Certain claims should be refined or revised. For instance, the statement: “our approach significantly improves training convergence, text-to-image alignment, and overall generation quality compared to dense and sparse variants with conventional token-choice MoEs (Lepikhin et al., 2020b; Du et al.,2022; Zoph et al., 2022).” First, I do not see the comparison with these methods in experiments;

Response: We apologize for the confusion. The methods mentioned here refer to conventional token-choice MoEs primarily used in language models. For text-to-image generation tasks, existing approaches employing token-choice routing include SegMoE [1] and DiT-MoE [2]. As discussed in our previous response, despite several technical differences, these methods fundamentally rely on routing text tokens to top-ranked experts, which is suboptimal for diffusion models. Furthermore, token-choice routing often encounters load imbalance issues, requiring an auxiliary balancing loss to mitigate this problem.

To highlight the advantages of the proposed EC-DiT, we conducted comparisons of FID and CLIP Score trends against the token-choice approach, as presented in Figure 5 and Section 3.5. Additionally, we provided comparisons of text-to-image alignment performance, as detailed in the last response.
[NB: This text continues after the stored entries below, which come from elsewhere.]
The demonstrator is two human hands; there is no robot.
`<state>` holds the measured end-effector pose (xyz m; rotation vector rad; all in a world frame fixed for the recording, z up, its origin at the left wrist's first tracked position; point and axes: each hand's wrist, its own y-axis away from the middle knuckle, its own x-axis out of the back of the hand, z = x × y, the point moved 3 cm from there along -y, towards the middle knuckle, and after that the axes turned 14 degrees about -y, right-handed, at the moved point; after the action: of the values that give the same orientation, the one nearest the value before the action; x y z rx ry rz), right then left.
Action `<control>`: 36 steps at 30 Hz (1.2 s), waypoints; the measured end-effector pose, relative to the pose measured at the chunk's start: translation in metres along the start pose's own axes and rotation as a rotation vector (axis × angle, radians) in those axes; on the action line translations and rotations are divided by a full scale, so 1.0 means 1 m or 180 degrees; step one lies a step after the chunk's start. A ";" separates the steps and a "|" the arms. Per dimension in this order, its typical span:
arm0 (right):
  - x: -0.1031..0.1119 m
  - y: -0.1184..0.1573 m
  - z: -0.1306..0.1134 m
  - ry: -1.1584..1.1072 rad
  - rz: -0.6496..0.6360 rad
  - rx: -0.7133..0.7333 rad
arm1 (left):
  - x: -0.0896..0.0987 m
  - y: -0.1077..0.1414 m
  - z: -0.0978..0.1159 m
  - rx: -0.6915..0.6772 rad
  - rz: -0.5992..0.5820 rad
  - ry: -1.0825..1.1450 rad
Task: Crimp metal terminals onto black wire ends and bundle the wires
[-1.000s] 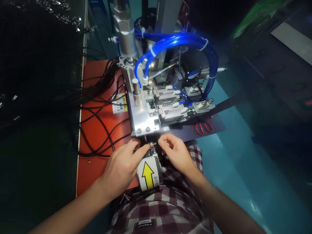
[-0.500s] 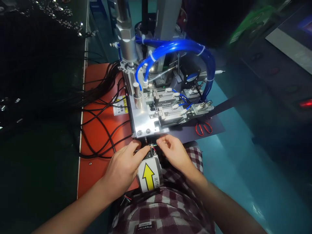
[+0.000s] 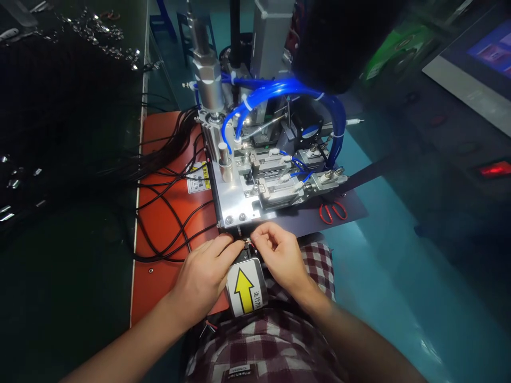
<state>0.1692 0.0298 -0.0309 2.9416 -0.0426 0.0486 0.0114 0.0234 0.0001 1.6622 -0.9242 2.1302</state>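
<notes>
red-handled scissors (image 3: pixel 331 215) laid on a dark plate (image 3: pixel 353 205), black cables (image 3: pixel 175 138) draped across an orange board (image 3: pixel 159 292), shiny small pieces (image 3: pixel 96 31) strewn at upper left, a screen (image 3: pixel 495 52) lit at right

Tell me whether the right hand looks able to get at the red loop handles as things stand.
Probably yes: the red loop handles lie on the dark plate, forward and right of the right hand, with nothing visible between, though that hand is busy at the fine wires.
</notes>
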 end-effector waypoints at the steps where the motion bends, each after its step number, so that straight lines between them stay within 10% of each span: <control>1: 0.000 0.000 0.002 -0.0082 0.0002 -0.0082 | 0.000 -0.001 0.000 -0.0005 0.0005 0.0017; 8: -0.002 -0.008 0.013 -0.1451 -0.0397 -0.1225 | 0.001 -0.002 0.003 -0.0017 -0.0041 -0.0297; 22: 0.005 0.012 -0.011 0.0674 0.0027 0.0253 | 0.001 0.000 0.002 0.0002 -0.0061 -0.0226; 28: 0.006 -0.002 0.008 -0.0883 -0.0463 -0.0845 | 0.004 -0.001 0.003 -0.0006 -0.0041 -0.0279; 36: 0.001 -0.003 0.014 -0.1048 -0.0422 -0.0612 | 0.004 0.006 0.011 0.0039 -0.0401 -0.0634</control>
<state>0.1712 0.0298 -0.0453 2.7210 0.0941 -0.4341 0.0152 0.0115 0.0036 1.9122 -0.8364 1.9190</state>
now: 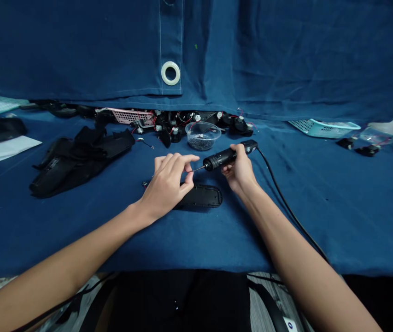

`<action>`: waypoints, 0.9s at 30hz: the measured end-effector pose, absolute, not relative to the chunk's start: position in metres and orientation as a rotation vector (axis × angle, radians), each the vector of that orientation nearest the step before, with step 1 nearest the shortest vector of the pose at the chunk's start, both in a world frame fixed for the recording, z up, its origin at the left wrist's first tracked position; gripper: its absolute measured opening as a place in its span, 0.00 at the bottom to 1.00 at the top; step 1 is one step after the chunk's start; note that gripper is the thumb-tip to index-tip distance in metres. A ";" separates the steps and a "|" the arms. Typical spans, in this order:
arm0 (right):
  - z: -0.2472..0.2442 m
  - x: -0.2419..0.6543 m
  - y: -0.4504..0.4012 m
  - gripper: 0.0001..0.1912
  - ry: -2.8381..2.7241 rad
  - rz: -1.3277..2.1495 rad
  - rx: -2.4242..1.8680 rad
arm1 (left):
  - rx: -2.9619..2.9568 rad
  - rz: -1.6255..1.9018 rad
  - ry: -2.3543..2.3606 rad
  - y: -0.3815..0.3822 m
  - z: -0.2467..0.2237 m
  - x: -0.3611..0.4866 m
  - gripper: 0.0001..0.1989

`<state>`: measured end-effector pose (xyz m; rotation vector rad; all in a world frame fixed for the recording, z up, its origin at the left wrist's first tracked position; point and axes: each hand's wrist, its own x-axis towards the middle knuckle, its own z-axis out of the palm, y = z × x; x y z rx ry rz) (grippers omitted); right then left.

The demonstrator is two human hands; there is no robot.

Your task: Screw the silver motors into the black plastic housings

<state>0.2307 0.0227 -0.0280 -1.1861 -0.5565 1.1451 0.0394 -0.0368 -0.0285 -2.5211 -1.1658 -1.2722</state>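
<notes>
Centrally, the work is set on a table (182, 249) covered in matte blue cloth, with shallow wrinkles in the fabric. To the left, a cluster of black shaped pieces (82, 157) is laid out, dull in finish and irregular in outline. At the middle, a black casing (201, 196) is placed flat, its long axis running nearly left to right; its visible end is rounded, and its raised rim encloses a smooth inner face. The casing is partly covered by the left hand (168, 184), which is the nearer of the two, and is situated below the fingertips, toward the person and to the right. Above the casing, an electric screwdriver (219, 159) is gripped by the right hand (239, 170), its fingers wrapped about the dark cylindrical body, which is sloped downward to the left. Beyond it, a clear plastic tub (190, 138) is partly filled with tiny dark pieces. The slim metal bit (199, 168) is pointed at the left fingertips, which are drawn narrow at its tip; whether a small part is pinched there cannot be told.
</notes>
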 end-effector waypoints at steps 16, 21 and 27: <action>-0.029 0.230 0.023 0.14 -0.558 1.148 -1.197 | -2.553 -1.219 -1.212 -0.036 -0.029 0.039 0.17; -0.030 0.231 0.023 0.14 -0.576 1.132 -1.211 | -2.558 -1.214 -1.215 -0.036 -0.029 0.039 0.17; -0.030 0.230 0.022 0.15 -0.606 1.109 -1.224 | -2.559 -1.195 -1.217 -0.036 -0.030 0.038 0.17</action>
We have revised our paper to include these results for improved clarity and to better support our claims.

Second, the performance is only comparable with SOAT, thereby questioning the usage of 'significantly.';

The performance is only comparable with SOAT methods, such as SD3. In fact, the parameter quantities are in the same magnitude, SD3 (8B) vs EC-DIT-M-64E(>8B, observed in Fig. 4). Thus, this raises questions about the core contributions of this work. Is the primary focus acceleration? If so, there lacks many comparisons to current methods.

Response: The primary focus of our work is on the context-aware adaptive computation framework, designed for efficiently scaling text-to-image diffusion models. In Table 2, we demonstrate that, with our proposed scaling technique, EC-DiT achieves superior performance of 71.68% compared to the state-of-the-art SD3 (8B) of 68.00%, which has a comparable number of activated parameters. To further emphasize the efficiency of our approach, we include SD3 w/ DPO of 71.00% in Table 2 and show that our method can outperform even the fine-tuned variant.

Specifically, EC-DiT-M-64E achieves a GenEval score of 71.68%, pretrained at a resolution of $256\times256$ without DPO fine-tuning. In contrast, the SOTA score for solely pretrained SD3 at a resolution of $512\times512$ is 68.00%, which is notably lower than our result. As outlined in Table 5 of [4], both DPO fine-tuning stage and higher resolution positively impact GenEval scores. Importantly, these techniques are orthogonal to our scaling method, and our results reflect EC-DiT’s performance without fine-tuning at a higher resolution. This demonstrates that even without this additional stage, EC-DiT outperforms the SOTA baselines.

Additionally, SD3-Large, with a GenEval score of 71.00%, is an 8B dense model. In comparison, EC-DiT-3XL-32E, with 5.18B activated parameters (64% of SD3-Large), achieves a nearly equivalent GenEval score of 70.91%. Notably, EC-DiT-3XL-32E’s inference time is only 33.8% of the 8B dense variant (Dense-M). These results highlight that our scaling approach can deliver performance comparable to significantly larger dense models.

Overall, our method, even without an additional fine-tuning stage, surpasses the SOTA baseline that benefits from fine-tuning and higher resolution. Additionally, our method applied to a model that is 36% smaller than the SOTA achieves a similar performance to the SOTA.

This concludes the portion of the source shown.